**Supplied material:**
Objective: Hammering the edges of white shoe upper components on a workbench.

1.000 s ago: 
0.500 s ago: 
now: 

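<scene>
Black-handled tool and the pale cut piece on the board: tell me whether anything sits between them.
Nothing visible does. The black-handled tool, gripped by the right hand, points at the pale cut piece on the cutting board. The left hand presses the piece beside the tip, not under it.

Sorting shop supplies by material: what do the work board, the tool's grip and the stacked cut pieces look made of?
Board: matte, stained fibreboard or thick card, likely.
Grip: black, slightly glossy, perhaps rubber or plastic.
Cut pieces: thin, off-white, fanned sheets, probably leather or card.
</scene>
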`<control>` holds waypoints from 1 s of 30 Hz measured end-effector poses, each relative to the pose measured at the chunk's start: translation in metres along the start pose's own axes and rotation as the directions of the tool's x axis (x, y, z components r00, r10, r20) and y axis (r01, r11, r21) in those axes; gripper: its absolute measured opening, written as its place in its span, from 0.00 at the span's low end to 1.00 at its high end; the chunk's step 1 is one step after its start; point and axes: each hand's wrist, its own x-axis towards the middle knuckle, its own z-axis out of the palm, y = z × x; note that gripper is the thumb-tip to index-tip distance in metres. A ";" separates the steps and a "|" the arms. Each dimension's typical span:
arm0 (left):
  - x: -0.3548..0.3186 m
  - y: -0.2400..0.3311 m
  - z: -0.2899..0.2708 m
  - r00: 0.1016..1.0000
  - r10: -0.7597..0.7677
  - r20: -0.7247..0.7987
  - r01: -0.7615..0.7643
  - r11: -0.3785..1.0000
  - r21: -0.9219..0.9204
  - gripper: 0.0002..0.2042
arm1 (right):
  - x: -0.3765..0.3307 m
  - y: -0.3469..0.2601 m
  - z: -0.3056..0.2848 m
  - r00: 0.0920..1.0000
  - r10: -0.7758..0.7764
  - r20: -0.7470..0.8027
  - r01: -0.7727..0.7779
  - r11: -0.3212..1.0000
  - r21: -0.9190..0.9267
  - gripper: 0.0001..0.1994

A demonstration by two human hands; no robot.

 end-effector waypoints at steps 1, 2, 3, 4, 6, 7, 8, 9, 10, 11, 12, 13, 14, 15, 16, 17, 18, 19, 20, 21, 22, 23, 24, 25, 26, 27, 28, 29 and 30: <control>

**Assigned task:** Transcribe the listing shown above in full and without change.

**Written solution:**
Objective: Hammering the edges of white shoe upper components on a workbench.

1.000 s ago: 
0.500 s ago: 
now: 

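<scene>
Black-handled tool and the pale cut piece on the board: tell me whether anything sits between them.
Nothing visible does. The black-handled tool, gripped by the right hand, points at the pale cut piece on the cutting board. The left hand presses the piece beside the tip, not under it.

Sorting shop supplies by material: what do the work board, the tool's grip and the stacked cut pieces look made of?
Board: matte, stained fibreboard or thick card, likely.
Grip: black, slightly glossy, perhaps rubber or plastic.
Cut pieces: thin, off-white, fanned sheets, probably leather or card.
</scene>
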`<control>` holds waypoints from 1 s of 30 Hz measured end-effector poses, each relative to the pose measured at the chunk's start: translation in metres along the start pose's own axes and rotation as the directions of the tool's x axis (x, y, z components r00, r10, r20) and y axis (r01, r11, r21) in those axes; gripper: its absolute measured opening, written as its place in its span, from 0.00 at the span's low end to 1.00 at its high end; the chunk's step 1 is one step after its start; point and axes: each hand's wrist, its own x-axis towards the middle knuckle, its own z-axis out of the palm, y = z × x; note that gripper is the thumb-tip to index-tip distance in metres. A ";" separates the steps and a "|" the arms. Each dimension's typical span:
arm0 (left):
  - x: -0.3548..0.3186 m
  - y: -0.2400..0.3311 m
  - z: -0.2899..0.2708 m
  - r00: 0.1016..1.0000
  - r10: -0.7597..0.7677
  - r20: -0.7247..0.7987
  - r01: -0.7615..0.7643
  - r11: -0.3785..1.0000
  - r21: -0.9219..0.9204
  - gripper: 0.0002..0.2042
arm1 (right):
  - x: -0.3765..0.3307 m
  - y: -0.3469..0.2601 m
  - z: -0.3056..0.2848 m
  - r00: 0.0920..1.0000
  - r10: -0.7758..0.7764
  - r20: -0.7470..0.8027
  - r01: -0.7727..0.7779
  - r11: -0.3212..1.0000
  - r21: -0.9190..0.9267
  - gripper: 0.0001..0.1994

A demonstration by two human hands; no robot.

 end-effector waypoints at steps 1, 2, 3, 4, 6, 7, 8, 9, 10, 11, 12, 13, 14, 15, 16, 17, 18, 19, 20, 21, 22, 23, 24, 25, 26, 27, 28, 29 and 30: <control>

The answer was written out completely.